_What you should do_
Return the data. Every word must match.

_Data shown_
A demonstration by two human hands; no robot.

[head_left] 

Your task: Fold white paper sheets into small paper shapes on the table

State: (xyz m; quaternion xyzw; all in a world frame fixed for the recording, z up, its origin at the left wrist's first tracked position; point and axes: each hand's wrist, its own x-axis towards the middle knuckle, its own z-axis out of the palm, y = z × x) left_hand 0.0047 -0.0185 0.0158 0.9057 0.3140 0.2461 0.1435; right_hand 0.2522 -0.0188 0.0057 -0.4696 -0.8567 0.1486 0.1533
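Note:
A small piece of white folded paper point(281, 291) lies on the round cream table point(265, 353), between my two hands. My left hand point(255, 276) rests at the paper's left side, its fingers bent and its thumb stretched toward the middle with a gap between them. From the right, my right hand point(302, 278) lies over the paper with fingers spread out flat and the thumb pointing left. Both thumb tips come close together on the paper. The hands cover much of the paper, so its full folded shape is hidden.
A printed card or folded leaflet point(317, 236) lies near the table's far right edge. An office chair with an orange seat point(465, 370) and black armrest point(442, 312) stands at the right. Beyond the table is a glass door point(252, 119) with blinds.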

_Written answer_
A demonstration by two human hands; no robot.

[head_left] 

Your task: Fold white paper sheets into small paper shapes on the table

State: (xyz m; quaternion xyzw; all in a world frame fixed for the recording, z up, its origin at the left wrist's first tracked position; point and axes: each hand's wrist, its own x-axis towards the middle knuckle, its own z-axis out of the palm, y = z × x) left_hand 0.0047 -0.0185 0.0158 0.9057 0.3140 0.2461 0.1435; right_hand 0.2522 -0.0188 0.0057 -0.4696 -0.8567 0.1486 0.1533
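Note:
A small piece of white folded paper point(281, 291) lies on the round cream table point(265, 353), between my two hands. My left hand point(255, 276) rests at the paper's left side, its fingers bent and its thumb stretched toward the middle with a gap between them. From the right, my right hand point(302, 278) lies over the paper with fingers spread out flat and the thumb pointing left. Both thumb tips come close together on the paper. The hands cover much of the paper, so its full folded shape is hidden.
A printed card or folded leaflet point(317, 236) lies near the table's far right edge. An office chair with an orange seat point(465, 370) and black armrest point(442, 312) stands at the right. Beyond the table is a glass door point(252, 119) with blinds.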

Nothing remains to be added to the exercise.